Well, there were some obvious answers. Access switches have become commodities, glorified punch-down blocks built from commodity ASICs available from multiple vendors, like Broadcom, competing on price and features, making them ever faster, bigger, and cheaper. But this also makes it hard to put in features that the vendors didn’t think to bake into their chips, like, security. You can put it in the control plane, even try to repurpose more powerful multi-processor ASICs as “security” planes, but this ultimately limits what you can do – LAN security is so tightly coupled with switching and inherently flow-based that it is a challenge to separate the two without compromising one or the other. You have to be able to track every packet if need be, and get packets through with minimal latency. Or you can use alternative data planes, like NPUs, but even if you could find a suitable one, it’s hard to match the system cost and performance.
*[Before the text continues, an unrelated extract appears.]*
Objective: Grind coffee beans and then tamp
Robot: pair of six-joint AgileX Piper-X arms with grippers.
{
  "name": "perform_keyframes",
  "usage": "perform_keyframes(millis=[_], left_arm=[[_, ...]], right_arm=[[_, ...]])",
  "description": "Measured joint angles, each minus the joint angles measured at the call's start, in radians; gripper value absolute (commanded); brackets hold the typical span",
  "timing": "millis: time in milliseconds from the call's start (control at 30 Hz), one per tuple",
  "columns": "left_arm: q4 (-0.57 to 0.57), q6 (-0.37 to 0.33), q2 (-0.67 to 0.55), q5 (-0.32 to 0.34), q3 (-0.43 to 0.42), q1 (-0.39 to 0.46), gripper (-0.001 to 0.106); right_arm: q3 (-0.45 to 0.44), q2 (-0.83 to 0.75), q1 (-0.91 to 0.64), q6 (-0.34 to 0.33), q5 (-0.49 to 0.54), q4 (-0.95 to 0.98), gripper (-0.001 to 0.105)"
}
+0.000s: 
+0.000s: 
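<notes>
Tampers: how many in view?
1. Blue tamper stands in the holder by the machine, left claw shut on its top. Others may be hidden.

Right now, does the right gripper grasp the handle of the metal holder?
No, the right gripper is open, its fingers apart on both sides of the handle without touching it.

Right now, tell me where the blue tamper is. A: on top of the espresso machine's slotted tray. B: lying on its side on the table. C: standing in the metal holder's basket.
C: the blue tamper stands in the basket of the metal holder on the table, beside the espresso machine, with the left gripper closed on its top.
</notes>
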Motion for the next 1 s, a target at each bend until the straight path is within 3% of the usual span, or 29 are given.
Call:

Ultimately, we chose to design our own ASIC, taking the best ideas around, building on them, and adding our own innovations. It had to be able to do fast flow-based processing and be easy to upgrade with additional features. We made it fast and programmable, integrating features that facilitate doing switching at 10 Gig without compromising security, using accelerators for doing things like buffer management, in-line signature matching, hash lookups, and such, enabling it to quickly react to changing conditions during a connection. And we proudly shipped the product a year ago, the world’s first built-from-the-ground-up secure 48-port access switch - configured like a switch, not an appliance, and providing centrally managed, user-based access control policies with protection against malware.
I believe that we’ve played a pivotal role in the vision for secure switching by being the only company to purpose build a secure switching ASIC from the ground up. Other companies have taken short cuts using more general purpose control plane processor architectures, but on the way they have sacrificed performance and functionality, and are missing features such as signature matching and encryption that are integral and critical parts of a secure architecture.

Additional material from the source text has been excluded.